I Sacco condividono la cella con i comunisti Gramsci e Terracini. Lei però registra questi contatti e passa oltre. Come mai non ha dato più spessorea queste presenze, magari aiutandosi con la sua inventiva? «Come romanziere avrei avuto una grande voglia di metterci del mio. Però ho voluto attenermi alle carte che non mi dicevano di più. Però scrivo che i tre ergastolani sono stati graziati dal presidente Segni grazie all'interessamento di Terracini».
La sua ricostruzione ha un impianto anomalo rispetto agli altri suoi libri storici con in coda quindici note che ricostruiscono gli sfondi delle vicende di ogni capitolo. Un qualcosa in più. Perché?. «È stata un' idea di Elvira Sellerio. Io avevo messo ogni nota dopo i capitoli. "Così non funziona", mi disse, "disturba la narrazione". Aveva ragione». Quindi il libro è stato scritto quando donna Elvira era ancora viva? «Sì, cinque anni fa. La stagionatura fa bene agli scritti».
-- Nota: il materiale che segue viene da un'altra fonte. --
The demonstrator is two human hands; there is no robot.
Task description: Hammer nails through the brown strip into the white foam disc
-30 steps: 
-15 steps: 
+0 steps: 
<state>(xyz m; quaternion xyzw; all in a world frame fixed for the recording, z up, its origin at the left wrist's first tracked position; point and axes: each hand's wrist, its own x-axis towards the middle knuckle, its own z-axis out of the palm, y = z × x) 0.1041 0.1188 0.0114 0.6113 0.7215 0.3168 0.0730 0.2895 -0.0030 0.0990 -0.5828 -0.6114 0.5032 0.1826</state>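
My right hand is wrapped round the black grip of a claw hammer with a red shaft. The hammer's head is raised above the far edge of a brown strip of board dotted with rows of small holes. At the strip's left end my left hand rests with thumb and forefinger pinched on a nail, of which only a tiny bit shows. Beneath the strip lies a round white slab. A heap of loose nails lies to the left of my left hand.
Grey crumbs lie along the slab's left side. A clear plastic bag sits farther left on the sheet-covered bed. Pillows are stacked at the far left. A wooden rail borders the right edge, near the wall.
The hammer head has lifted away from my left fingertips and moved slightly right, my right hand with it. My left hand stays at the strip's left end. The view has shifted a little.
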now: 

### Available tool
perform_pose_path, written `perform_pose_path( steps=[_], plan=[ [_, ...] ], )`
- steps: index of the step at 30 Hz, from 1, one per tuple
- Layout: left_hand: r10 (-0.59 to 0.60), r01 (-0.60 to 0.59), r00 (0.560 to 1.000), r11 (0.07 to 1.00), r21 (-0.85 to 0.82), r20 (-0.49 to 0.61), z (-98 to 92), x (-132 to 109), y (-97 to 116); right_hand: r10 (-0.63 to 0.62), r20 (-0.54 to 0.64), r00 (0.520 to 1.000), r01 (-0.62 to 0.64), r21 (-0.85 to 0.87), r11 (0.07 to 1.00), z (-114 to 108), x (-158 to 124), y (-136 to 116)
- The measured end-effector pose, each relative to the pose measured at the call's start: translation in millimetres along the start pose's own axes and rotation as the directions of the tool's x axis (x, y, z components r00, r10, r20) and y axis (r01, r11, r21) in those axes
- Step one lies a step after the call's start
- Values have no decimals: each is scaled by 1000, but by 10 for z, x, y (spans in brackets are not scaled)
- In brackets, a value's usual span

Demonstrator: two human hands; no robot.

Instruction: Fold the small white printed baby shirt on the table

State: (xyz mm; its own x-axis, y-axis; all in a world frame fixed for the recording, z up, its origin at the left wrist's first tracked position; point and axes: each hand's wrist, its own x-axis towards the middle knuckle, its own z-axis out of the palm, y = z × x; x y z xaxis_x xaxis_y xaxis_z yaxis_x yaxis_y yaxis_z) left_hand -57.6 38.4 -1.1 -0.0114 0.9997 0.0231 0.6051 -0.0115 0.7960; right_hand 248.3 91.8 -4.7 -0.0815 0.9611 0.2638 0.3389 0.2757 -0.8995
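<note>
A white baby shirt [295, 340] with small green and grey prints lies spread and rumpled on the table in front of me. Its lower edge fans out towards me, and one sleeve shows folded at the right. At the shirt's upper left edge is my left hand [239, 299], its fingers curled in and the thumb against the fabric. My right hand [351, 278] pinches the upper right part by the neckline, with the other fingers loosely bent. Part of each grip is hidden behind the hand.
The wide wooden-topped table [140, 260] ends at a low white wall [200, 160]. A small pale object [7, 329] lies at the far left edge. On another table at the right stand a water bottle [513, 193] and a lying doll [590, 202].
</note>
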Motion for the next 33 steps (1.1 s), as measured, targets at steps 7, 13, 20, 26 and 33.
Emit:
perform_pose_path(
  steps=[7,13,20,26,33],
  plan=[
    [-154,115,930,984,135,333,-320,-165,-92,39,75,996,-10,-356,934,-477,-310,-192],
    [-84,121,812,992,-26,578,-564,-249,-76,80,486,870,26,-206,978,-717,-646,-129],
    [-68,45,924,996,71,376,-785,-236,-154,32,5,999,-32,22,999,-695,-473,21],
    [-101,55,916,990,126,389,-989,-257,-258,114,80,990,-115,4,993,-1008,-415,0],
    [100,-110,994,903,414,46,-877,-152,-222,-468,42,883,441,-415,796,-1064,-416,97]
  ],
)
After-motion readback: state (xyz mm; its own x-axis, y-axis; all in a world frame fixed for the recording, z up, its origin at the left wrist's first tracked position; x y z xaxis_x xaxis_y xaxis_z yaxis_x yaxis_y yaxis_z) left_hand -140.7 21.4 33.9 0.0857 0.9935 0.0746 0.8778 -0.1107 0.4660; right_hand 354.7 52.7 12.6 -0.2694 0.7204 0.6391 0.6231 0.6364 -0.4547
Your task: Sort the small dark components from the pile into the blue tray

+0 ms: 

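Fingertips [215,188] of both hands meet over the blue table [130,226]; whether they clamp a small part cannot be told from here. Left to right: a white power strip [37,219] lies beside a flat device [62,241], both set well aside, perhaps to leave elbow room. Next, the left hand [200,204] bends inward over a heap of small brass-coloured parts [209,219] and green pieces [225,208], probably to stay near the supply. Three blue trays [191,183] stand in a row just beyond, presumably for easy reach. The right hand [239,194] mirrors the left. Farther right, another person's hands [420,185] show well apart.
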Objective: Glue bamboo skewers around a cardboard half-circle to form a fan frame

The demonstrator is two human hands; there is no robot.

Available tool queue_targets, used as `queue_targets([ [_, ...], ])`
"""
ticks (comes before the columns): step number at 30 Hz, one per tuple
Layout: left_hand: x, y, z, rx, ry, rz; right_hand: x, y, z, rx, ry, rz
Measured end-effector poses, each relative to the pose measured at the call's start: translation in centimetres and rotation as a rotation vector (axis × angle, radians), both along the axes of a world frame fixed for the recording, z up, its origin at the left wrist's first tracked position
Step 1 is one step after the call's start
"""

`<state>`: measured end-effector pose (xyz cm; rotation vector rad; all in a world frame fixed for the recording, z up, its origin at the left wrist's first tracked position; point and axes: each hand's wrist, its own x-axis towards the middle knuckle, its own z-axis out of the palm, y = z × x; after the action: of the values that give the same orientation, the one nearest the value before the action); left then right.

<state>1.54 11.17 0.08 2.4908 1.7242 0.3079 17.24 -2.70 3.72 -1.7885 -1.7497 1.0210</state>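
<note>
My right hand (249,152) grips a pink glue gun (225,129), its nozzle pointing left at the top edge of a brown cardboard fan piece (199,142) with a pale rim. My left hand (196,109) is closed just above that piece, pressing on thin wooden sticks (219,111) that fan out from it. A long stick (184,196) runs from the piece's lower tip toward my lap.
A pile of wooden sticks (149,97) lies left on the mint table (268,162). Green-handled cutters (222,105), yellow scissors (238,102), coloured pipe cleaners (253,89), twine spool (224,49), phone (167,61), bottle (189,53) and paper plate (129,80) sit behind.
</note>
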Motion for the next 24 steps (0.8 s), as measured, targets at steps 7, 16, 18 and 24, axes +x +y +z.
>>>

Salvatore Silvano Nigro nel risvolto di copertina annota che lei rappresenta la sua solita Sicilia rurale, assolata e arida... «Sì è questa l' isola che amo. La Sicilia del mare che pure è nel mio cuore, in questo periodo mi fa soffrire. Che pena le stragi nel Canale. Quei poveri morti, donne incinte, bambini, uno strazio. Il sindaco del mio paese, Porta Empedocle, l' altro giorno mi ha detto che nel porto erano allineate 400 bare, le vittime degli ultimi naufragi. E chi sopravvive viene incriminato, colpevole di essersi salvato. Vergogna».